Monday, October 17, 2011

John Ford Country








We left Bryce Canyon early on a morning with low clouds scudding the 9,000 foot elevation. Our route to Monument Valley, another bucket list item, took us through the New Mexico and Arizona desert country.

Fittingly, we stopped for breakfast at the Thunderbird Restaurant in Mt. Carmel, UT. Maybe I was intrigued by the "Ho Made Pie's". Really?

From there our route took us through the Grande Staircase - Escalante National Park. Yet another geologic wonderland featuring multi-hued cliffs, serpentine stone canyons and vast lonely plateau's. The Grand Staircase is composed of a series of cliffs (Vermillion, White and Pink) that from certain viewpoints strongly resemble a staircase. Major dinosaur fossils abound.

Then over the Glen Canyon Dam on Lake Powell just over the New Mexico border where we made a mundane but necessary provisioning stop at a Wal-Mart for water and other minor purchases (Yes, a Wal-Mart in the middle of the Navajo Nation!). From Lake Powell to Kayenta, New Mexico, our base for the Monument Valley, we were in the Navajo Nation. The mesas gave way to desert intersperced with buttes.

The Navajo Nation is largely a vast, undeveloped desert landscape without a single dwelling from horizon to horizon. Sarah had the AAA Indian Country map and she was an able navigator pointing out various buttes and rock formations that made this a scenic trip.

Kayenta turned out to be a dusty, poor looking community of single and double-wide trailers with three motels catering to the Monument Valley tourist crowd. After checking in our motel we made a bee-line for the Monument Valley Navajo Tribal Park with it's picturesque sandstone buttes and mesas that tower over the desert floor. A classic Indian County landscape, made famous by Hollywood filmmakers since the 1920's. Of course, some of my favorite films were shot on location here. John Ford was contacted by Harry Goulding and his wife "Mike" who had settled in the area in 1923 to set up a trading post to trade with the local Indians. The Gouldings suggested that Ford check out the landscape for western films and Ford fell in love with the scenery. He shot Stagecoach in the Valley in 1939 and over the years followed with several classics such as Fort Apache, She Wore A Yellow Ribbon, My Darlin' Clementine and the The Searcher's. More recent films include Forrest Gump and Windtalkers. I've always loved these western films and the landscape provided instant recognition. Sarah too as she grew up with brothers who watched Million Dollar Movie on TV in which all of Ford's films were featured.

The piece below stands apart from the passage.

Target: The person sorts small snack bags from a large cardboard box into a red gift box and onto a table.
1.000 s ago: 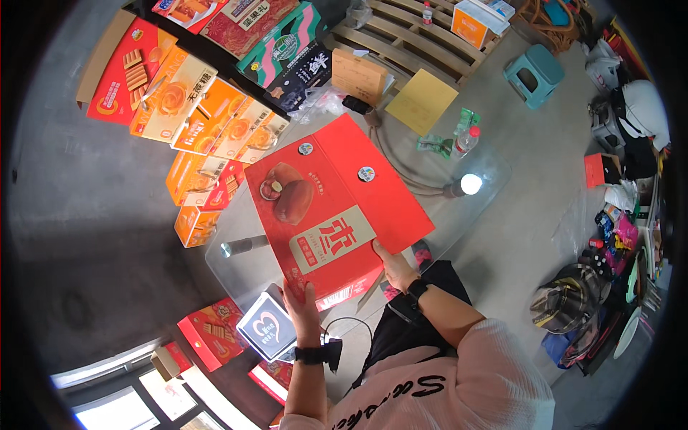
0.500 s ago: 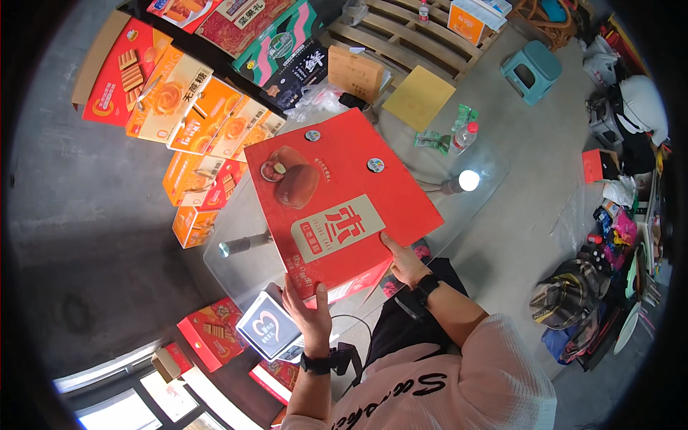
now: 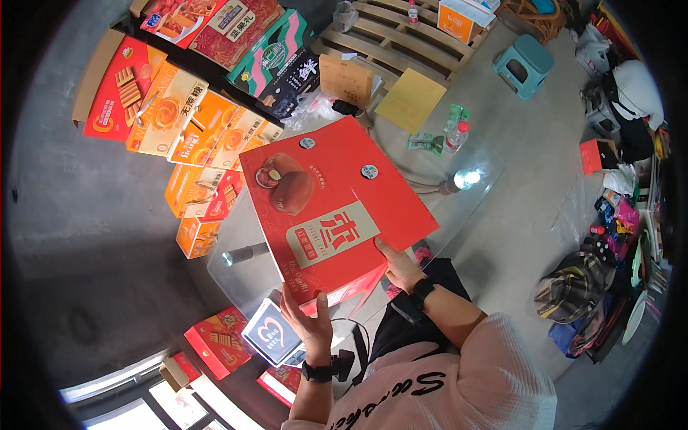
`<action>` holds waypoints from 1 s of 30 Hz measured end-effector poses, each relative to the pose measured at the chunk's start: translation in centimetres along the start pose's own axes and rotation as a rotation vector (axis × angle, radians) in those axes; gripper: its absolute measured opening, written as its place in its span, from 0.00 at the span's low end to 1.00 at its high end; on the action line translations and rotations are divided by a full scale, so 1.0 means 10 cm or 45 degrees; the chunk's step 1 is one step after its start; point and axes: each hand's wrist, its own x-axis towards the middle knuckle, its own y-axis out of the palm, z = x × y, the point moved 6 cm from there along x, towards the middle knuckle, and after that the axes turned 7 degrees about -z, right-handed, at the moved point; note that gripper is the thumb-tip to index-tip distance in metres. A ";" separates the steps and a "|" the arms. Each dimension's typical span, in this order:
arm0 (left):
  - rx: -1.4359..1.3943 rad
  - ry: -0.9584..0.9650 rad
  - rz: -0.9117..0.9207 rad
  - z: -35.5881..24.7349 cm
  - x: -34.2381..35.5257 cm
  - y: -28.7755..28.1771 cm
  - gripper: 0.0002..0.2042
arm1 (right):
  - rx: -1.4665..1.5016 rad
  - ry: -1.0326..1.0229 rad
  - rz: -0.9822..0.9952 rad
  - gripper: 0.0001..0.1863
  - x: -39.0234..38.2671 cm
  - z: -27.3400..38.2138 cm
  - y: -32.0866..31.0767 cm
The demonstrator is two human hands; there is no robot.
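Between my hands is a large red cardboard gift box [image 3: 401,208], printed with a brown cake picture and a pale label panel, with two small round stickers on top. It is tilted over a glass table [image 3: 240,287]. My left hand [image 3: 309,326] grips its near left corner, thumb toward the near side and fingers along the left edge. My right hand [image 3: 401,266] holds the near right edge, thumb on the top face and its other fingers hidden beneath. Whether the box rests on the glass, I cannot tell.
On the glass lie a yellow sheet [image 3: 410,100], green packets [image 3: 426,142] and a plastic bottle [image 3: 456,136]. A white screen device [image 3: 272,333] stands by my left hand. Orange boxes [image 3: 188,143] are stacked at left. A teal stool [image 3: 523,66] stands far right.
The view has shifted slightly, so the surroundings sit a little differently in the picture. Both hands keep their hold on the red box, which has barely moved relative to them.
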 end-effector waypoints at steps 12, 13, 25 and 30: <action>0.036 0.047 -0.022 -0.07 -0.05 -0.10 0.35 | 0.046 0.110 0.039 0.23 -0.05 -0.13 -0.03; 0.039 0.048 -0.021 -0.06 -0.05 -0.10 0.35 | 0.049 0.105 0.032 0.23 -0.04 -0.15 -0.03; 0.023 0.037 -0.049 -0.04 -0.10 -0.24 0.34 | 0.040 0.074 0.056 0.22 -0.04 -0.26 0.03; 0.191 0.201 -0.012 -0.30 -0.12 -0.37 0.35 | 0.092 0.206 0.105 0.24 -0.08 -0.31 0.05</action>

After touring the Goulding's original trading post and the Navajo exhibits we returned to our motel. As I was looking at the map I realized that we were within striking distance of another bucket list trip, a ride on the Durango & Silverton narrow gauge railroad in Durango, CO. Woo Hoo! We could get there via Four Corners (the only place in the U.S. where the boundries of four states intersect) and Shiprock, the butte in the middle of the desert that wagon train pioneers could see for several day's before they actually got there. Nothing like a quick course correction to keep us on our toes! That's the beauty of having your own transportation and control of your time.

Four Corners turned out to be another opportunity for the Navajo's to charge an entrance fee (they wouldn't accept our National Parks pass) and set up booths selling native made items. After the obligatory shot of me standing with my feet in four states we made a few purchases to help the local economy.

Like the pioneers, we could see Shiprock from a long ways away. Unlike them, we couldn't find a way to actually get to it. We found out later that Shiprock is culturally significant to the Navajo people so they haven't let it be developed as a tourist site.

By this time I had a full head of steam in my boiler and we turned the Edge towards Colorado and the Durango & Silverton. We arrived as the early train was returning from Silverton and I giddily shot photos of the roundhouse and engines in the yard. Suddenly I was our grandsons age as the sound of the steam engine whistle echoed over Durango!